The team entered two BMW 320si race cars, the cars having previously been campaigned by Mat Jackson. Martin raced in car number 30, whilst Arthur took car number 37. Both had been upgraded to that season's specification for the BMW touring cars. The cars debuted at the BTCC's 2010 Media Day at Brands Hatch, however only one car was able to compete at their first round of the 2010 season at Rockingham Circuit.
The team had decided that their pre-season preparations had only been "satisfactory" and so postponed their start to the season until Round 2 at Rockingham to allow further time for testing and preparation. However, despite both cars being ready, only Arthur was able to compete as Martin became stranded in the US due to the travel disruption caused by the volcanic ash cloud over Europe. Arthur had a successful weekend at Rockingham, finishing all three races.

However, as the season progressed the team quickly became back markers during the races. Neither driver scored any championship points, and as a result the team also finished on 0 points, one of three teams to finish in such a position (the other two being Central Racing Group and AmD Milltek Racing.com).
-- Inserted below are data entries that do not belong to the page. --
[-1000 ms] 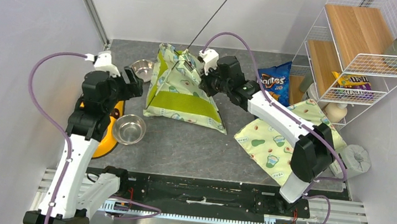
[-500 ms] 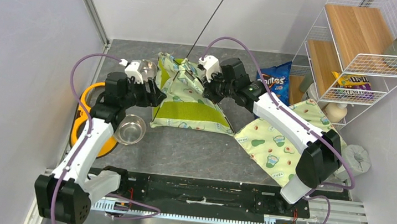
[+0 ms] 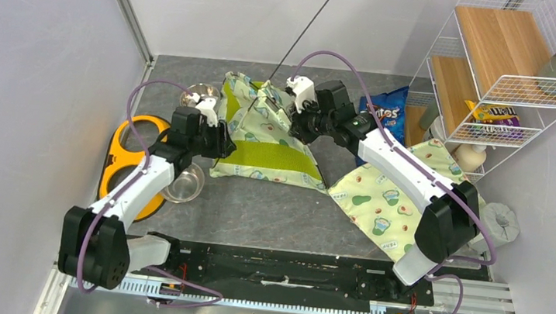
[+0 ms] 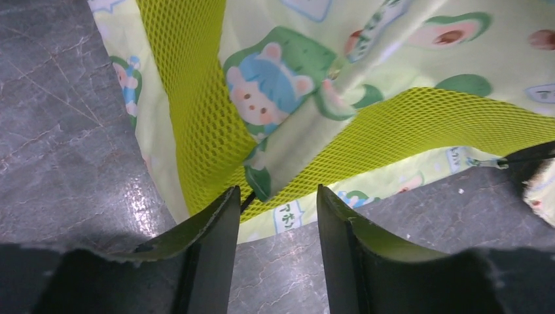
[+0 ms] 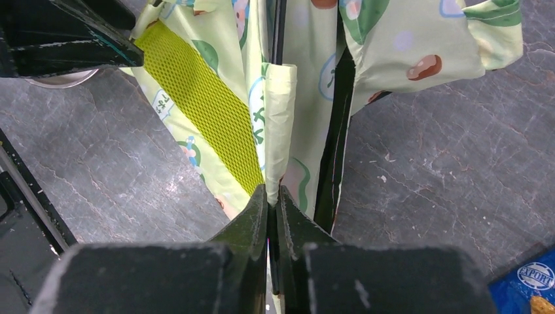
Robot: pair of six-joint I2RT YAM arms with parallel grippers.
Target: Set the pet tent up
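The right hand [image 5: 273, 193] is pinched shut on a narrow fold of the pet tent [image 3: 265, 136]. The left hand [image 4: 275, 196] stands partly open, a bottom corner seam of the tent lying between its fingers but not gripped. As I judge it, the left hand may close on loose mesh panel [image 4: 190, 98] rather than the seam, or miss the corner. A pull would then slide or twist the fabric against the right hand's pinch and strain the thin black pole [image 3: 315, 20]. The tent slumps half-raised on the counter [image 3: 269, 211] between the two hands, cream with avocado print and lime mesh, the pole jutting up past the right hand.
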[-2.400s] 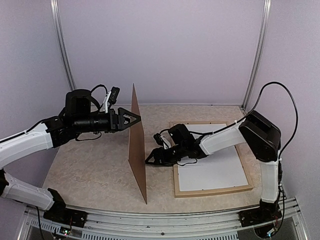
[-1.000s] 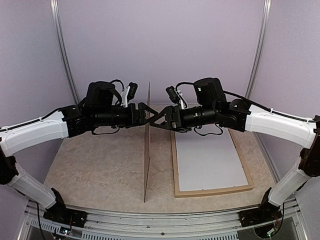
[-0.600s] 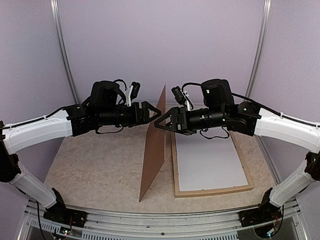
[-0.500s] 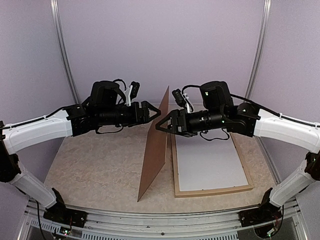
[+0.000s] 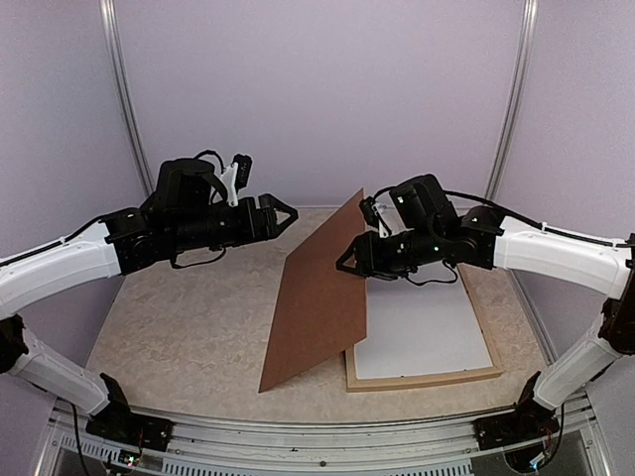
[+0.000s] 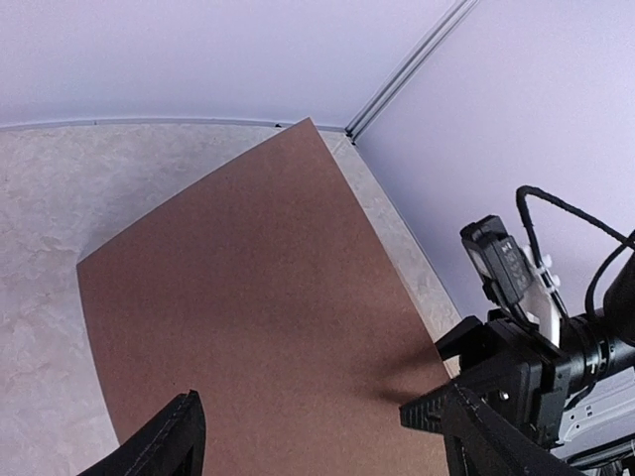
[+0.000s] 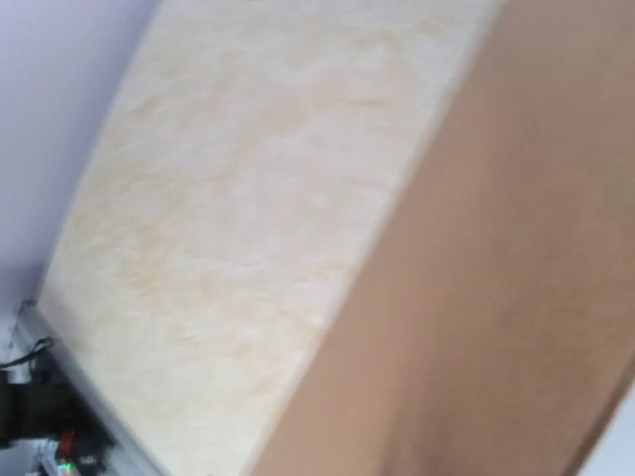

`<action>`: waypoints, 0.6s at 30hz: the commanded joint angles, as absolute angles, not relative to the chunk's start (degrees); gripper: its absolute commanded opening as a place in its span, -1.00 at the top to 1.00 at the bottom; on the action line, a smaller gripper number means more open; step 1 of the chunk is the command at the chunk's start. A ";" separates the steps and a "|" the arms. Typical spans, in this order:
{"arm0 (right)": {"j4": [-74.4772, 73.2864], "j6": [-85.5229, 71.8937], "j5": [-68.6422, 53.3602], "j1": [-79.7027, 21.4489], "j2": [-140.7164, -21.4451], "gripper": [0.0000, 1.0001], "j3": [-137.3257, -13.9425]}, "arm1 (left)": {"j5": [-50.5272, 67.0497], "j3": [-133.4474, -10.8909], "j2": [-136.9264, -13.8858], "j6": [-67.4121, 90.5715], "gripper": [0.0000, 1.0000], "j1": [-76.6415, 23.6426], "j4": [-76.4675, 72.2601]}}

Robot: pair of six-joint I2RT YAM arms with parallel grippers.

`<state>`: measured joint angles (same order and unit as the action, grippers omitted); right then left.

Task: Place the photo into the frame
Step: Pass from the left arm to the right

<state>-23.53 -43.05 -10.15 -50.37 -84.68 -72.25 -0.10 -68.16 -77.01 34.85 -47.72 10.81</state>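
The left arm (image 5: pixel 60 266) and right arm (image 5: pixel 558 253) wear white shells on long links with black cylindrical joints, rising from 2 black bases (image 5: pixel 117 421) on the aluminium rail (image 5: pixel 317 441). Above that rail, looping black cables (image 6: pixel 575 210) and white-bracketed cameras (image 6: pixel 501 266) sit behind the black, triangular left gripper (image 5: pixel 288 214) and right gripper (image 5: pixel 344 266).

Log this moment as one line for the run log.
backing board leaning toward frame | right gripper at its upper edge, grip unclear | left gripper open, apart from board
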 commanded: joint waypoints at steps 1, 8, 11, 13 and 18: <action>-23.65 -42.72 -9.12 -48.03 -85.69 0.19 -70.44 | -3.24 -65.68 -74.32 33.41 -0.63 -47.55 12.66; -20.20 -42.82 -11.10 -44.78 -87.20 0.55 -66.41 | -3.59 -63.46 -72.98 32.95 -0.65 -46.64 12.57; -17.71 -43.40 -11.84 -43.09 -87.47 0.76 -63.84 | -3.56 -62.49 -72.44 32.72 -0.65 -46.05 12.62; -15.92 -43.77 -12.39 -41.85 -87.08 0.86 -62.04 | -3.73 -61.68 -71.96 32.61 -0.66 -45.40 12.78; -12.57 -44.01 -15.89 -38.58 -84.48 1.00 -58.95 | -4.59 -59.26 -70.86 32.86 -0.75 -43.47 12.91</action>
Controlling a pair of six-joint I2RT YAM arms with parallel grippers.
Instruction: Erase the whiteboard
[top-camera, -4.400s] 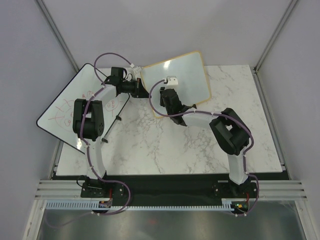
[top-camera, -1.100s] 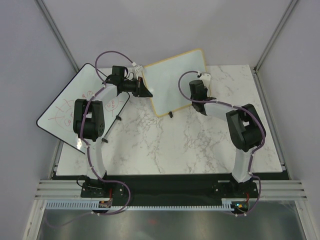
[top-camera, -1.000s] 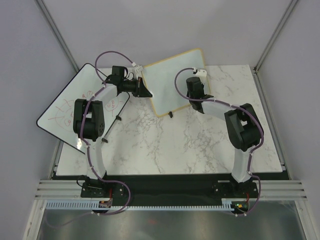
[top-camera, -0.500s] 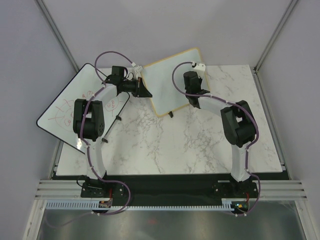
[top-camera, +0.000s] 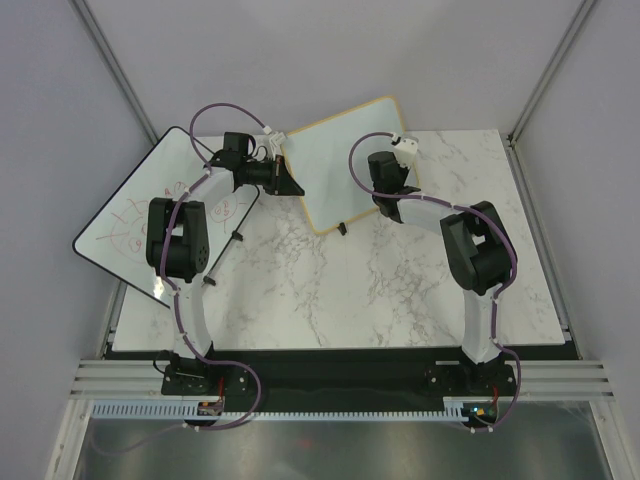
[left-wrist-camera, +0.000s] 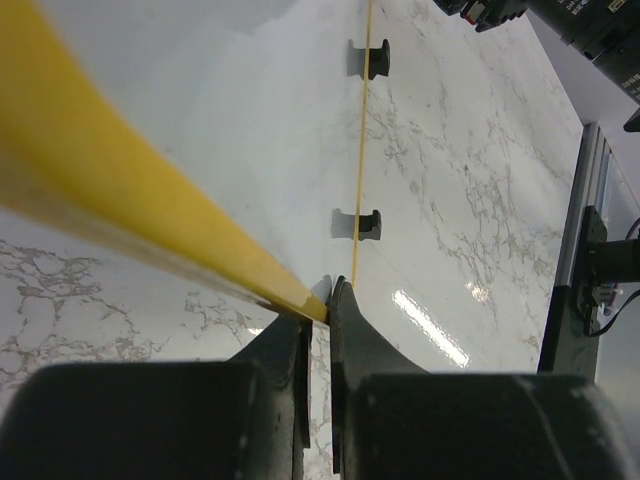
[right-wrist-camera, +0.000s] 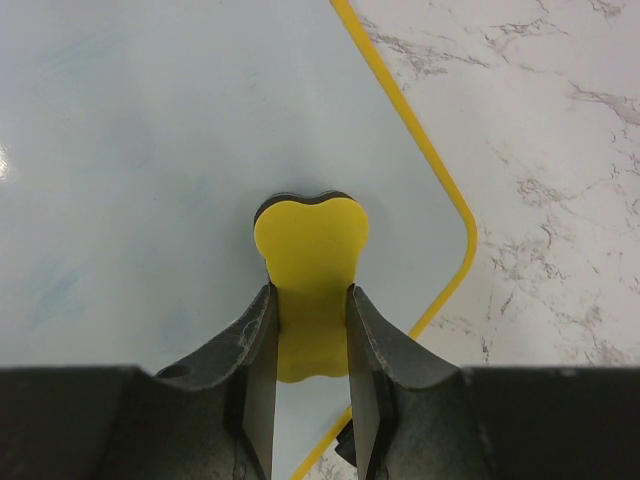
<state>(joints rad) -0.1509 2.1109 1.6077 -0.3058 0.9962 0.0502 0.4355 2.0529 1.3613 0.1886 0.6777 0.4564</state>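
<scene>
The whiteboard (top-camera: 335, 165), with a tan wooden frame, stands tilted at the back of the table on two black feet (left-wrist-camera: 372, 58). My left gripper (top-camera: 292, 185) is shut on the left edge of its frame (left-wrist-camera: 130, 190), with the fingertips (left-wrist-camera: 345, 300) pinching the rim. My right gripper (top-camera: 386, 180) is shut on a yellow eraser (right-wrist-camera: 310, 265) and presses it flat on the board's surface (right-wrist-camera: 140, 150), near the rounded right corner of the frame (right-wrist-camera: 462, 235). The surface shows only faint bluish smears.
A larger black-edged whiteboard (top-camera: 125, 215) with red scribbles lies at the left, overhanging the table edge under my left arm. The white marble table (top-camera: 330, 290) extends in front of the board. Grey walls enclose the back and sides.
My right gripper has carried the eraser from the middle of the board to its right side, with small shifts there in the last second. My left gripper has kept its hold.
</scene>
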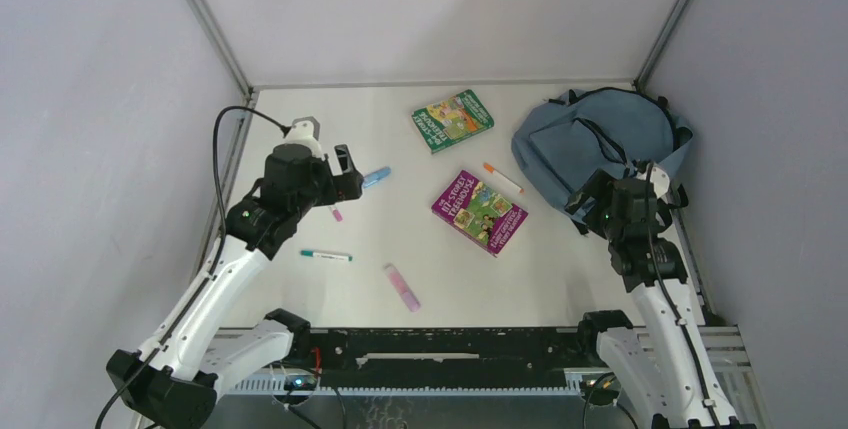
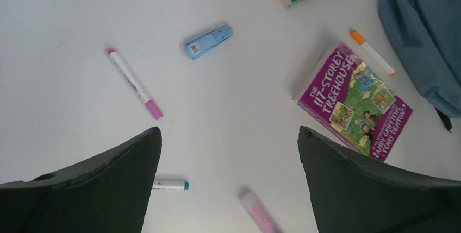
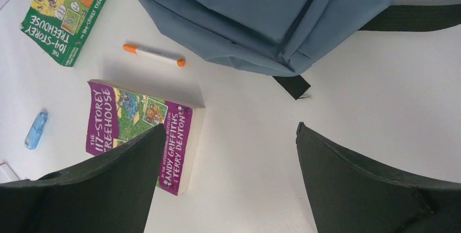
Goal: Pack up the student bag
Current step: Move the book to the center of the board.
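Observation:
The student bag (image 1: pixel 600 139), dusty blue with black straps, lies at the table's back right; its lower edge fills the top of the right wrist view (image 3: pixel 261 16). A purple book (image 1: pixel 480 211) lies mid-table and a green book (image 1: pixel 452 119) behind it. My right gripper (image 3: pixel 228 127) hovers open just in front of the bag, over bare table beside the purple book (image 3: pixel 138 130). My left gripper (image 2: pixel 228 132) hangs open and empty above the left side, with a pink marker (image 2: pixel 135 83) and a blue correction tape (image 2: pixel 208 42) ahead of it.
An orange-capped marker (image 1: pixel 502 177) lies between the purple book and the bag. A teal-capped pen (image 1: pixel 326 255) and a pink highlighter (image 1: pixel 402 287) lie nearer the front edge. Grey walls close in on the table's left, back and right.

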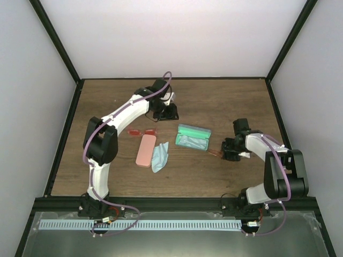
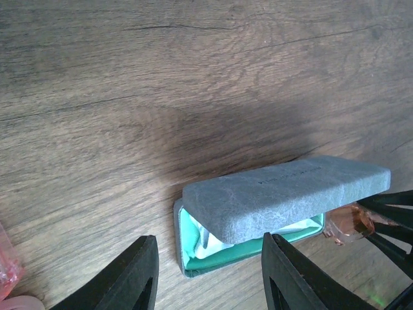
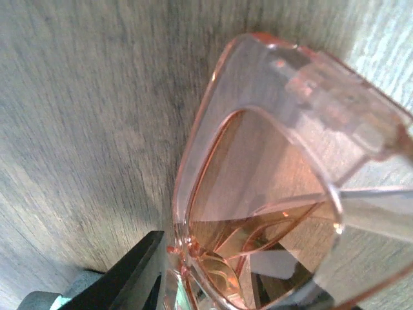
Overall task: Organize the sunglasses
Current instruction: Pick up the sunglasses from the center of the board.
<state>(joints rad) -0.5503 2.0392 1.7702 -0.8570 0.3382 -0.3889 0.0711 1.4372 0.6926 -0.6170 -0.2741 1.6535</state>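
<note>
The orange-red sunglasses (image 3: pixel 258 187) fill the right wrist view, lying on the wood between the jaws of my right gripper (image 3: pixel 226 284). Its left finger (image 3: pixel 132 274) presses against the frame; the other finger shows only dimly through the lens. From above, this pair (image 1: pixel 215 152) sits just left of my right gripper (image 1: pixel 225 149). The reddish-pink sunglasses (image 1: pixel 142 131) lie under the left arm. My left gripper (image 1: pixel 165 111) hangs open over the far middle of the table. In the left wrist view, my left gripper (image 2: pixel 210 274) holds nothing.
An open grey-blue case (image 1: pixel 193 137) with a green lining holds a light cloth; its lid (image 2: pixel 284 194) stands half raised. A shut pink case (image 1: pixel 146 150) and a light blue cloth (image 1: pixel 159 156) lie left of it. Black frame rails border the table.
</note>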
Martin's record for the series was nine rounds not attended (Thruxton, Rockingham, and Knockhill), three Did Not Starts (all at Donnington), six retirements, a 12th place, a 13th place, four 14th places, three 15th places, a 16th place, and a 20th place.

Arthur's record for the series was two rounds not attended (Thruxton and Knockhill), four retirements, one Not Classified, two 13th places, two 14th places, three 15th places, four 16th places, four 17th places, one 18th place, one 19th place, and two 20th places.

==Return to the MINI Challenge==
After a disappointing season in the BTCC, and having made comments that they would be competing in the 2011 BTCC season, Forster reappeared in the MINI Challenge.

Both drivers are competing in the JCW Class, Martin in car number 30 and Arthur in car number 3. By the end of round 9 of the series the team had suffered a number of Did Not Start (DNS) and Did Not Finish (DNF) results for both drivers. This meant that approaching the half way mark in the season Martin was sat in 11th position on 60 points and Arthur in 20th position with 33 points. However, neither driver had appeared at rounds 8 or 9.